# Question about .apk files



## SheilaJ (Apr 10, 2011)

I've downloaded apps from 1Mobile that come in .apk format.  Once those have installed is it OK to delete the .apk file or does the app need it on the fire to access during use?


----------



## Ann in Arlington (Oct 27, 2008)

I don't _know_ but I always sort of had the impression that the .apk file for an app was like the .exe file for a program on a PC -- if it's not there, the program doesn't work. I wouldn't delete it; I think it IS the app.


----------



## Betsy the Quilter (Oct 27, 2008)

Actually, the apk file is more like an "installer" file on a PC.  Once the program has been installed, you can delete the apk.  I would suggest saving it somewhere easy to get to--I have a Dropbox folder where I keep apk files--so that if I have to restore the Fire to factory defaults, I can find the apks I had installed easily, all in one place.

Betsy


----------



## SheilaJ (Apr 10, 2011)

I wondered that Ann.  I thought maybe the .apk file was like a zip file and once it was installed you could delete the original .apk file.  I may try backing up the  apk files onto my pc and then try deleting some.  They are mostly free games so no great loss.  I just don't want to screw things up with the kindle fire itself by deleting them.


----------



## Betsy the Quilter (Oct 27, 2008)

See my response, Sheila--you can remove them, but it's smart to back them up so you'll have easy access to them if you need to reinstall.

Betsy


----------



## Ann in Arlington (Oct 27, 2008)

Thanks Betsy. . . . .

I'm not sure I'd bother to remove them, even so.  Unless space was an issue.  But they can't be that big.   Still, if one does delete them, backing is, no doubt, a smart idea!


----------



## SheilaJ (Apr 10, 2011)

Thanks Betsy.  I've learned a long time ago to always backup before hitting that delete key.  Too bad the .apk files don't have names to match the apps.  Most are something like 234jjakjajsl.apk and you don't have a clue what it is for.   There is probably a way to find this out and rename them but I don't know how to do it.


----------



## Betsy the Quilter (Oct 27, 2008)

SheilaJ said:


> Thanks Betsy. I've learned a long time ago to always backup before hitting that delete key. Too bad the .apk files don't have names to match the apps. Most are something like 234jjakjajsl.apk and you don't have a clue what it is for. There is probably a way to find this out and rename them but I don't know how to do it.

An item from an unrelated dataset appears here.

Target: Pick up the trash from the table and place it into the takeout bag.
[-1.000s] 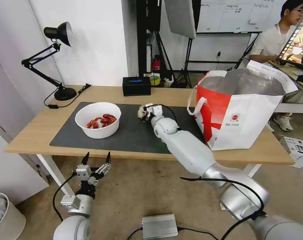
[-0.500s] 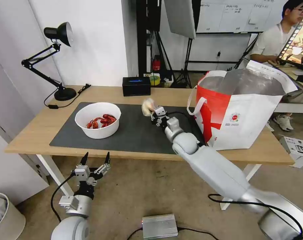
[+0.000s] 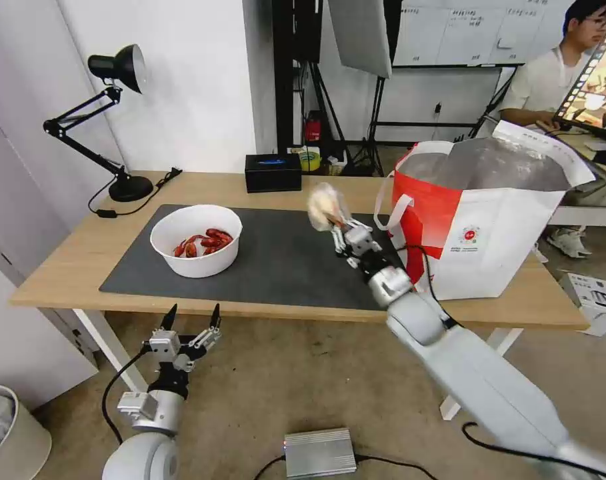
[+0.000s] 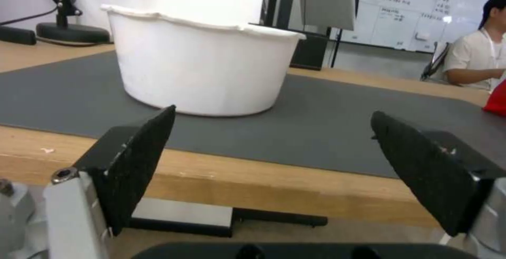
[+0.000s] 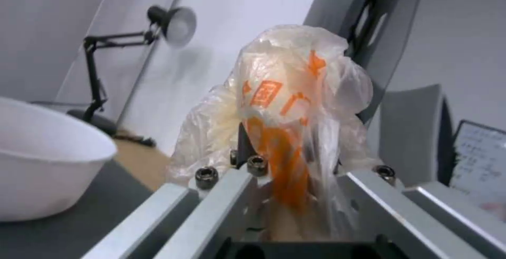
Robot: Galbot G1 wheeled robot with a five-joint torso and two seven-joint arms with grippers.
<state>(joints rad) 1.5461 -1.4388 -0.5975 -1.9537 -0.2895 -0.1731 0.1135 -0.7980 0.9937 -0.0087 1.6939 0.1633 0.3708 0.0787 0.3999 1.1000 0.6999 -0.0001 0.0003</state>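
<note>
Orange "国" on small clear bag point(image 5: 295, 104)

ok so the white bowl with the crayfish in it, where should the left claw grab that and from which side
Probably the rim, from the table's front edge. The bowl sits upright on the mat with straight, wide walls, likely too broad to span, so pinching the near rim with one finger inside and one outside looks safest. The left claw hangs open below that edge, facing the bowl. Keep it level so the crayfish stay in.
</note>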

Hmmm. I'm not sure where you're gettting your .apk files; mine all have real names....there are one or two I'm not really sure what the app is, but that's not because it's a number, it's just that I can't remember downloading the app. But the rest have pretty clear names.

Edited to add:

For example, 
aldiko-standard-2.00.151.apk
Dolphin_Browser_HD_8.5.1.apk
FBReaderJ.apk
Kindston Wi_Drive_v1.0.0.3.apk
Swagbucks_TV_Mobile_1.1.apk
ZinioReader.1.13.4418.Reuglar-Amazon.apk

Of course, I don't download a LOT of apks, and mainly from 1mobile or the developer's website. It may depend on the source for the apk.

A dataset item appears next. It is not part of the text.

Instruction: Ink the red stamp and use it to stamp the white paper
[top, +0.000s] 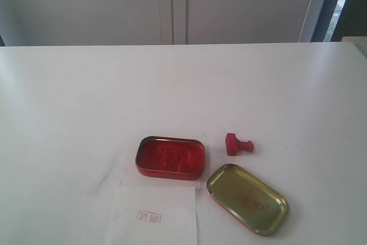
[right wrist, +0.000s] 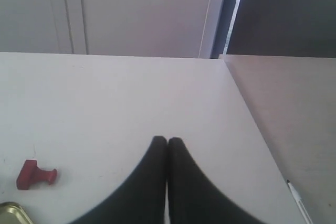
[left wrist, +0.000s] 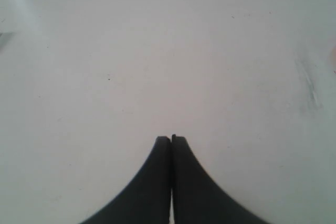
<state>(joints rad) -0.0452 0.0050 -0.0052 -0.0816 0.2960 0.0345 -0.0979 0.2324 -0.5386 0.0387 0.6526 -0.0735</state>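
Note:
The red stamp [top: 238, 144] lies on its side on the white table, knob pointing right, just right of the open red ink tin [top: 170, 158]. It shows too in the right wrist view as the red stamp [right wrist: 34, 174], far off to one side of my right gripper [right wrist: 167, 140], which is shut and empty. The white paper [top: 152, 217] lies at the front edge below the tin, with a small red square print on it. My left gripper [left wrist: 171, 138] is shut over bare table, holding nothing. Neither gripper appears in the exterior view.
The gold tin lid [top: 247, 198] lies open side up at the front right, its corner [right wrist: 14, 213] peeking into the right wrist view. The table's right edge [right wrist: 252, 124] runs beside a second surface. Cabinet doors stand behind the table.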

As for size, they can be sizeable. The Dolphin Borwser is 3.4 MB; Swagbucks is 1.7 MB; Zinion Reader is 6.4 MB. If you're sideloading a lot, it can add up.

Betsy


----------



## SheilaJ (Apr 10, 2011)

I've acquired some from 1Mobile and a few of Getjars but mostly stick with Amazon because I like the cloud for storage and easy access.  Today I dl'd 3 games from 1Mobile that were each over 30MB!

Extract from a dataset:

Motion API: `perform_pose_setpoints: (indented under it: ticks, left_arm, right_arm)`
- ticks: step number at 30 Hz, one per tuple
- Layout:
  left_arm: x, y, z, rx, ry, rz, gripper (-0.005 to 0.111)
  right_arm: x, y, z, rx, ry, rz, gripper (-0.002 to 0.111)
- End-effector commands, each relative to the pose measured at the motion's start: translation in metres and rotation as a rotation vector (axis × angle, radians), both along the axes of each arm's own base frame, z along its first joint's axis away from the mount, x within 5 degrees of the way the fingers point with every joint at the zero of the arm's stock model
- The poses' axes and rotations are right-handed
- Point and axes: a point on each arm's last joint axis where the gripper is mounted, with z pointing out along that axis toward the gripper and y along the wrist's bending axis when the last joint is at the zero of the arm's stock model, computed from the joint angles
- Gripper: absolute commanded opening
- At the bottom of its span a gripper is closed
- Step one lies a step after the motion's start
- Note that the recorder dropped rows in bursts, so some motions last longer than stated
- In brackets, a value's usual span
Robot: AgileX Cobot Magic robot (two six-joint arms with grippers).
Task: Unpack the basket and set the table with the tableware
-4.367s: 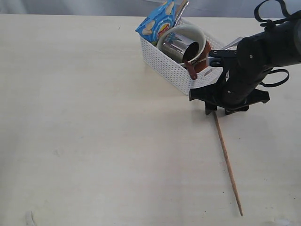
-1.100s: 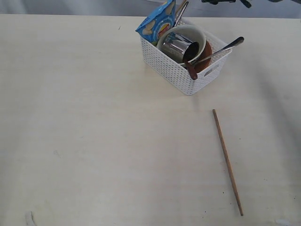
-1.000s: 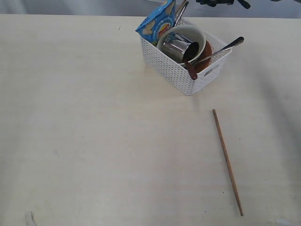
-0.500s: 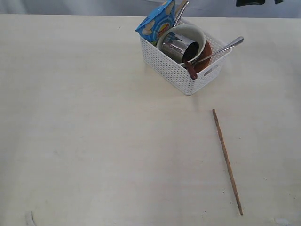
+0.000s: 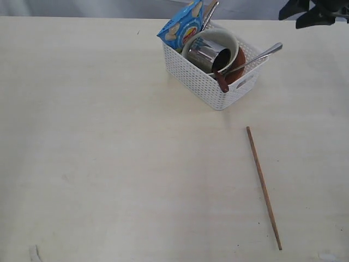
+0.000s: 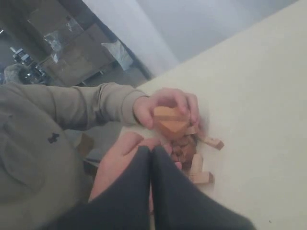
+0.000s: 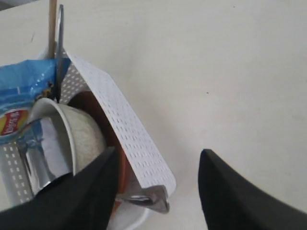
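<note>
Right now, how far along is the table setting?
Done: one chopstick lies on the table. In hand: nothing; the right gripper is open and empty by the basket. Left: cream bowl, steel cup, wooden spoon, brown plate, steel cutlery and second chopstick sit inside.

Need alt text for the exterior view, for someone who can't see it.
A white basket sits on a pale table, packed with a cream bowl, steel cup, blue snack packet and cutlery. One wooden chopstick lies on the table apart from it, and the right gripper shows at the top right edge.
</note>
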Motion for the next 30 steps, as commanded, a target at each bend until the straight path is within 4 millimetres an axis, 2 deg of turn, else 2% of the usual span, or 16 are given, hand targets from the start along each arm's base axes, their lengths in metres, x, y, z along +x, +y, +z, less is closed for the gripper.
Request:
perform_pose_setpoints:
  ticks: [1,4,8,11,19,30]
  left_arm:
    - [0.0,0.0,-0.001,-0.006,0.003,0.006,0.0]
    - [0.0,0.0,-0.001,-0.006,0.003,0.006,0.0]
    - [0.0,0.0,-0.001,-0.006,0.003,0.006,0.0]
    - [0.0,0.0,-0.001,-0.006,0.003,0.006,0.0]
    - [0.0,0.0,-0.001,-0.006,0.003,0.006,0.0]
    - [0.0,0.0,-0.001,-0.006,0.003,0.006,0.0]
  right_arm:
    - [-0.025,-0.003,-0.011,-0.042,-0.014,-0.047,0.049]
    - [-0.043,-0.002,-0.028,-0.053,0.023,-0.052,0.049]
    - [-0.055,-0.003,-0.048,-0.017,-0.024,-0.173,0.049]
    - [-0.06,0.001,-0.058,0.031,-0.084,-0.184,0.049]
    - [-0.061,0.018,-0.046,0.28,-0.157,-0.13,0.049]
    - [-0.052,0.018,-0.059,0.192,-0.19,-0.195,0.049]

Thanks for your help Ann and Betsy.  You are both amazing.


----------



## Betsy the Quilter (Oct 27, 2008)

Well, Ann's okay...



Betsy


----------



## Xopher (May 14, 2009)

.apk files are packages, similar to a .zip file. It contains all the information and files needed to install the application on to your device, including where to install it, and what permissions it needs. Once installed, the downloaded file can be removed.


----------



## SheilaJ (Apr 10, 2011)

Thanks Xopher.  I guess I have gone "hog-wild" on the acquisition of apps.  Since the original fire was so limiting to what you could have at one time when I got the 32 Gb hd I couldn't wait to load it with a lot of apps.  I deleted over 1 Gb of apk files after backing them up and everything seems to be running fine if not even better.  I'm glad I asked the question.


----------